◆ **Goal of the exercise**: Show, in full, each line of the data that contains "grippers".

◆ **Information provided**:
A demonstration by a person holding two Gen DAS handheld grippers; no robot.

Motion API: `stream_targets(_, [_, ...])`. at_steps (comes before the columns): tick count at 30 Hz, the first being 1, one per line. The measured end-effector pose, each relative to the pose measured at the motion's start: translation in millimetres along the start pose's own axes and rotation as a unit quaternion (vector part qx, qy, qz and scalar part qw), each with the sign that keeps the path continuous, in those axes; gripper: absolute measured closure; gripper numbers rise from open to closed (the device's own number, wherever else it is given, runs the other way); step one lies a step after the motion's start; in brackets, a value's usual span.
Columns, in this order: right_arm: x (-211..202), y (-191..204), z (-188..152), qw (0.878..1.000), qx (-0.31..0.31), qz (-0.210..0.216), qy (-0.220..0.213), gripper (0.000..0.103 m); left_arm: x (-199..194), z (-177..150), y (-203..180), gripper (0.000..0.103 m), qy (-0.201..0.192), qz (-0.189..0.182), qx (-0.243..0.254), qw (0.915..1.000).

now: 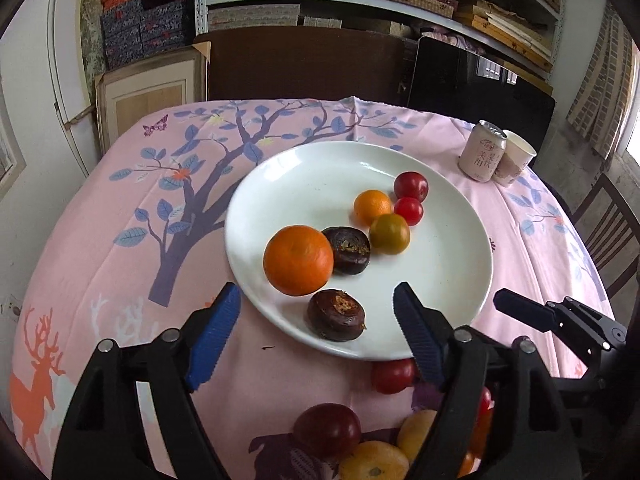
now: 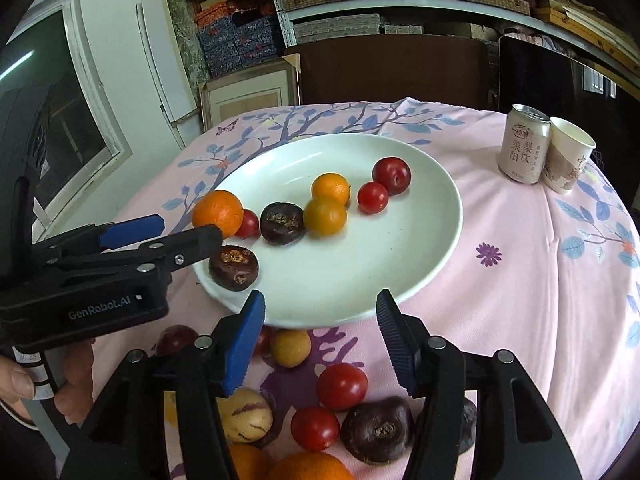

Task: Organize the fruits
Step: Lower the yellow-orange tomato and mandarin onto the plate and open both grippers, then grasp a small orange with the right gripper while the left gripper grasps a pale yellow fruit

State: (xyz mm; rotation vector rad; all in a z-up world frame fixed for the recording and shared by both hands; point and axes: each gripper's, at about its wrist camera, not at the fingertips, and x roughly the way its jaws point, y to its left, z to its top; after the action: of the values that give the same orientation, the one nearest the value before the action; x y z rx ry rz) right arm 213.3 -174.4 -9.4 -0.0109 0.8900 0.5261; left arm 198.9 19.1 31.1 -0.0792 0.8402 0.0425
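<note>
Left tool (image 1: 316, 304): fingers spread wide and released, hovering over the near rim of the plate; it grips nothing. In the right wrist view it enters from the left (image 2: 192, 230), its tips beside the large orange.
Right tool (image 2: 320, 312): fingers parted and released, empty, poised above the near edge of the plate. In the left wrist view only one dark finger of it shows at the right (image 1: 524, 312).
Plate (image 1: 320, 168): white, round, resting on the worktop near its centre.
Large orange (image 1: 298, 260): on the plate's left side, touching a dark brown fruit.
Dark brown fruits: one beside the large orange (image 1: 347, 250), one nearer the front rim (image 1: 336, 314).
Small citrus: an orange one (image 1: 372, 207) and a yellow-green one (image 1: 389, 234), touching each other near the plate's middle.
Red fruits on the plate: two (image 1: 411, 186) (image 1: 408, 211), just beside the small citrus.
Loose fruits (image 2: 342, 386): red, yellow, dark brown and orange pieces lying on the cloth in front of the plate, under the right tool.
Worktop (image 2: 520, 280): covered by a pink cloth printed with a tree and deer.
Can (image 2: 523, 144) and paper cup (image 2: 568, 154): upright, touching, at the far right of the worktop, well apart from the plate.
</note>
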Motion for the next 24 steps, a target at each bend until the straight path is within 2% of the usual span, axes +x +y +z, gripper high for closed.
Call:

◆ **Solution to the problem**:
A demonstration by a person holding two Gen DAS handheld grippers; no robot.
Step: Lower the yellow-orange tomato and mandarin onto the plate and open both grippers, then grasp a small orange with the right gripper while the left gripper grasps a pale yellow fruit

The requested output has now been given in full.